• **Exercise goal**
From the first line to the last, copy the material word for word; pictures stay out.

• **Supplied material**
══════════
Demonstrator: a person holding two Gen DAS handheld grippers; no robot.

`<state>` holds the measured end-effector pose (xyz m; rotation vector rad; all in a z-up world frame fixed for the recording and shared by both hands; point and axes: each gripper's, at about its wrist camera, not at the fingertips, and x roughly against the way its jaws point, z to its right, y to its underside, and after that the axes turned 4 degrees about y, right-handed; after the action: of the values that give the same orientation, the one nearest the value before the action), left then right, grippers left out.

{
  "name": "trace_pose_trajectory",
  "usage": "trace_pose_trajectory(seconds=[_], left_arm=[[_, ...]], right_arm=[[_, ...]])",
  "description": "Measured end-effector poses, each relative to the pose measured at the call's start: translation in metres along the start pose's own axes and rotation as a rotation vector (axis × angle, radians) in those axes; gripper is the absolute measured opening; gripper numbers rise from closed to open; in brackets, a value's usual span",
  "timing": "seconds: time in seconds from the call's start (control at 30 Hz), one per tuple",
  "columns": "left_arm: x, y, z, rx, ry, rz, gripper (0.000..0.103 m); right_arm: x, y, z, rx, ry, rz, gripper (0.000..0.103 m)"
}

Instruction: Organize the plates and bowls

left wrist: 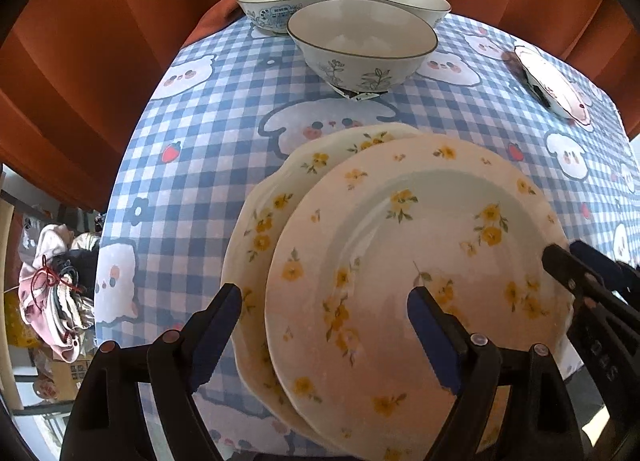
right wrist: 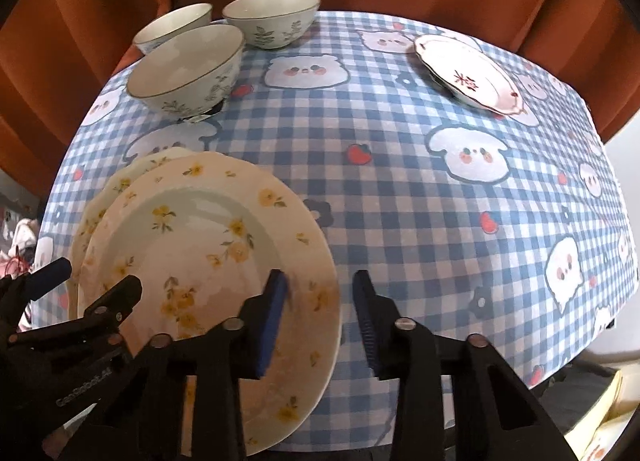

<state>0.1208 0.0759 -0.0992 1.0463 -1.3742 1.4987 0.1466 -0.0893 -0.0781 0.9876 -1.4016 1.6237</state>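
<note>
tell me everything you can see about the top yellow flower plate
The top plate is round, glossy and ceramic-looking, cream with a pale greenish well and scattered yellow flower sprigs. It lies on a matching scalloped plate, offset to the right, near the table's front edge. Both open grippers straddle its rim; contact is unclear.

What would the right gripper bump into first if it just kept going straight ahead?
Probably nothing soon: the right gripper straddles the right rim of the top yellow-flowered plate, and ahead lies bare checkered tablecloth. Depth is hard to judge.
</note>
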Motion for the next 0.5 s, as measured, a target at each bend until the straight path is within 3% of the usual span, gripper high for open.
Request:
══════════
• **Written answer**
Demonstrator: a person holding two Gen DAS handheld grippers; no robot.

`<state>` holds the measured end-effector pose (xyz m; rotation vector rad; all in a z-up world frame fixed for the recording and shared by both hands; point and axes: each gripper's, at about its wrist camera, not at the fingertips, and x roughly against the way its jaws point, z to its right, y to its underside, and after that the axes turned 4 degrees about y, right-handed; after the action: of the values that give the same orientation, the one nearest the value before the action), left then right, grippers left out.

{
  "name": "trace_pose_trajectory",
  "usage": "trace_pose_trajectory(seconds=[_], left_arm=[[_, ...]], right_arm=[[_, ...]])",
  "description": "Measured end-effector poses, each relative to the pose measured at the call's start: translation in metres along the start pose's own axes and rotation as a rotation vector (axis × angle, radians) in those axes; gripper is the absolute measured opening; gripper numbers rise from closed to open; in brackets, a value's usual span",
  "timing": "seconds: time in seconds from the call's start (control at 30 Hz), one per tuple",
  "columns": "left_arm: x, y, z, rx, ry, rz, gripper (0.000..0.103 m); right_arm: x, y, z, rx, ry, rz, gripper (0.000..0.103 m)"
}

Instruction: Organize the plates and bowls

left wrist: 
right wrist: 

<state>0.1208 0.0759 -0.0992 1.0463 -1.3742 1.4987 0.1466 -0.0893 -0.0781 0.9876 -1.4016 1.6237</state>
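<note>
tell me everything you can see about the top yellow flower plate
The top plate is round, glossy and ceramic-looking, cream with a pale greenish well and scattered yellow flower sprigs. It lies on a matching scalloped plate, offset to the right, near the table's front edge. Both open grippers straddle its rim; contact is unclear.

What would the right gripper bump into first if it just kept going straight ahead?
Probably nothing soon: the right gripper straddles the right rim of the top yellow-flowered plate, and ahead lies bare checkered tablecloth. Depth is hard to judge.
</note>
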Motion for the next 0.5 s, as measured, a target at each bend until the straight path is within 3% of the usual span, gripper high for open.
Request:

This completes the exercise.